The Titan’s well-seasoned coach has often done much with little. And, Steve Fisher will still have a great rushing attack and a solid ball-hawking secondary again in 2009. But, look for the Titans to slide from their 13-3 record of last year. Can the Texans pick up a win from the Titan?
We’ve also seen the first chinks in the Colts armor in the loss of Head Coach Tony Dungy. Dungy is a special type of coach and person, and it would be difficult to replace all the ways in which he affected his players. There will be a leadership hole in the Colt’s organization until someone else commands the respect that he had earned.
Additionally, one cannot fully calculate the direct role that Dungy had in turning a perennial cupcake defense into one of playoff caliber. Few coaches or managers have been as adept as Dungy at drafting defensive talents outside of the first round, highlighted by the acquisitions of Robert Mathis (5th Round), Bob Sanders (2nd Round), Antoine Bethea (6th Round), and Gary Brackett (undrafted). In fact, only twice in his seven years with the Colts did Dungy take a defensive player in the first round, snagging pass-rushing terror, Dwight Freeney and a solid starting cornerback in Marlin Jackson. Similarly, Dungy knew how to pick up experienced players, sometimes under-priced, who were good fits in his cover two scheme.
Peyton Manning will still be a top level QB, and he will have a myriad of weapons -- Anthony Gonzalez, Dallas Clark, Joseph Addai, Reggie Wayne, and newly added running back, Donald Brown. While future Hall Of Fame receiver Marvin Harrison was no longer at the top of his game he was Peyton’s favorite target for many years.
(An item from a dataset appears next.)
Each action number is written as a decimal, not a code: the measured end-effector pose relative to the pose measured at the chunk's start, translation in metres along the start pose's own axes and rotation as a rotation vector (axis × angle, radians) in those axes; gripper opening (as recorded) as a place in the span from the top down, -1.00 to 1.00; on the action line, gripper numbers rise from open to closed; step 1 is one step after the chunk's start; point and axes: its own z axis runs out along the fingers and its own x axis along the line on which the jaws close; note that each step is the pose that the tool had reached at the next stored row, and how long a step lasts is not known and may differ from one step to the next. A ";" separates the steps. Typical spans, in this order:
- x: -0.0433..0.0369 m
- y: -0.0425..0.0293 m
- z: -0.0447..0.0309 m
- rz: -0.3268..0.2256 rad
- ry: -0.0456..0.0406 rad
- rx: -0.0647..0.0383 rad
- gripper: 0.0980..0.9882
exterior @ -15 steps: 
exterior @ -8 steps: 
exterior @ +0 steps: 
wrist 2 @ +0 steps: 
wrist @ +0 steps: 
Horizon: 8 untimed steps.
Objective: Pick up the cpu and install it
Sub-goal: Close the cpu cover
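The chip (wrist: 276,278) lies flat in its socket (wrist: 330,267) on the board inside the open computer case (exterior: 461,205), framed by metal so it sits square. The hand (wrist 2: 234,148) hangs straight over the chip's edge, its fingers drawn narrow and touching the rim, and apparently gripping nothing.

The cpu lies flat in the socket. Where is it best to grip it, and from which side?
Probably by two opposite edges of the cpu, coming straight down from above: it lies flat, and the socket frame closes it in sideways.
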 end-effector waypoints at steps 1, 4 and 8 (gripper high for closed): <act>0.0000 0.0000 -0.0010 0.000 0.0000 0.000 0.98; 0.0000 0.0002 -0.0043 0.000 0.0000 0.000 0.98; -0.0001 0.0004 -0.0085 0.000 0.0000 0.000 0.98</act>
Will Peyton be as comfortable without him? How much more challenging will it be for Peyton without offensive coordinator Rob Moore and quarterbacks coach Jim Caldwell -- both of whom had been there since Manning was a rookie. From Dungy on down – there is lots of turmoil for the QB to assimilate and manage.
So, if the big boys are ready to be challenged, where does this all lead? Fans can look forward to the “Crucible.” From November 8th to December 6th (weeks 9-13) the Texans play four consecutive games against their division rivals. This run culminates with the conclusion of their divisional schedule against the Jaguars in week thirteen.
Aside from an unexpectedly terrible start, a 3-1 result would set them up nicely for the four remaining games of the schedule. Even 2-2 would probably leave them in contention as their remaining schedule looks favorable with games against the Seahawks, Rams, and Dolphins. The final game of the regular season will be against a Patriots team that will likely have their playoff spot locked up. But, if the Texans take care of business they should not have to hope for a gift in the last week.
Fortunately, during this difficult stretch, the Texans have a well-placed bye during week ten that should allow them to get focused for the huge Monday Night home game against the Titans in week eleven.
Thus, the Texans mid-season "Crucible" of four consecutive divisional games will likely determine the fate of their playoff chances in 2009. If they do well, this test may vault a young team to their first playoff appearance, and set a standard that they can aspire to for years to come.